Intervention de Brigitte Allain

Réunion du 16 février 2016 à 21h30
Commission des affaires économiques

Photo issue du site de l'Assemblée nationale ou de WikipediaBrigitte Allain :

Ma permanence, celle d'une députée du groupe Écologiste, est l'une de celle devant lesquelles du fumier a été épandu. Ni l'utilisation croissante de pesticides, ni ces déversements de fumier ne changeront le fait que la politique agricole commune est devenue incohérente : elle n'est plus justifiée pour les consommateurs et elle ne satisfait pas les agriculteurs. Tout cela provient du démantèlement, à l'oeuvre depuis trente ans, des outils de maîtrise de la production ; nous sommes arrivés au terme du processus. Il est utile de rappeler que les libéraux, majoritaires en Europe aujourd'hui, ont toujours défendu la thèse selon laquelle la régulation se ferait par les prix. On voit ce qu'il en est : les prix ne cessent de baisser et l'on va dans le mur. Il en résultera que l'on va fermer les élevages et arrêter la production de lait, et que l'on sera contraint de donner des aides pour cessation d'activité. Voilà ce à quoi a conduit la politique de dérégulation menée depuis trente ans.
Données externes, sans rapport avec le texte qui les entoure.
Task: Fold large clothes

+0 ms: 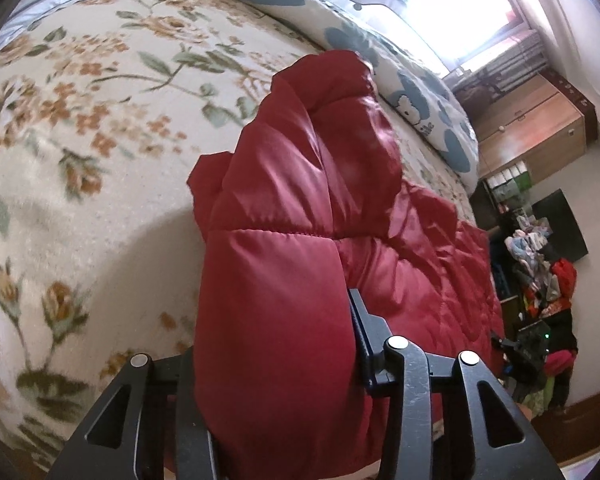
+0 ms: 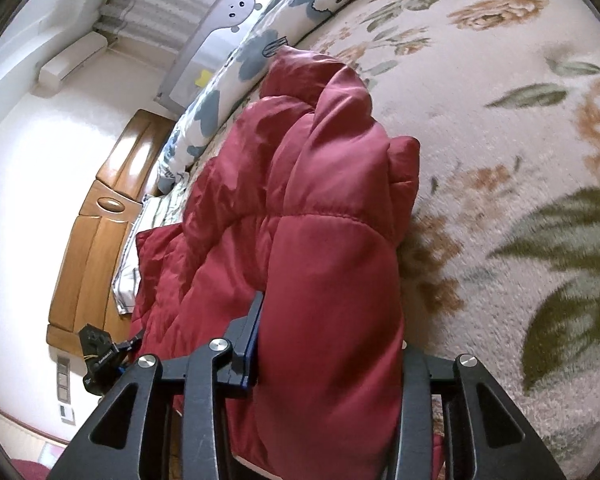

Tous les soutiens à l'agriculture doivent être réorientés vers les productions de qualité qui ont un marché, intérieur et international. Ainsi assurera-t-on un bon niveau de vie aux agriculteurs. Dans ce contexte, le décret relatif à l'indication de l'origine du lait et des viandes peut être immédiatement utile, à condition qu'y soit spécifiés les modes de production visés, et que référence soit donc faite à la qualité. L'Association nationale interprofessionnelle du bétail et des viandes (Interbev), qui s'oppose au projet de traité de libre-échange transatlantique, s'appuie pour cela sur la distinction entre les viandes françaises de qualité et celles qui sont issues des fermes-usines américaines. Si nous continuons une production de viande et de lait reposant sur des importations de maïs et de soja, si nous persistons à dire qu'il faut toujours davantage de pesticides et si nous laissons s'installer des fermes-usines en France, comment pourrons-nous nous opposer, demain, au traité transatlantique ? Comment pourrons-nous nous opposer aux importations de viandes américaines qui viendront concurrencer les viandes de qualité produites dans des élevages en agroécologie, ces élevages qu'il faut accompagner dans les meilleurs délais ?

Les sommes consacrées au soutien des agriculteurs doivent être conditionnées à un changement du système de production, sinon elles seront sans utilité et il faudra remettre au pot tous les six mois. Pour fermer ce puits sans fond, il est temps de passer d'une politique agricole à une politique alimentaire.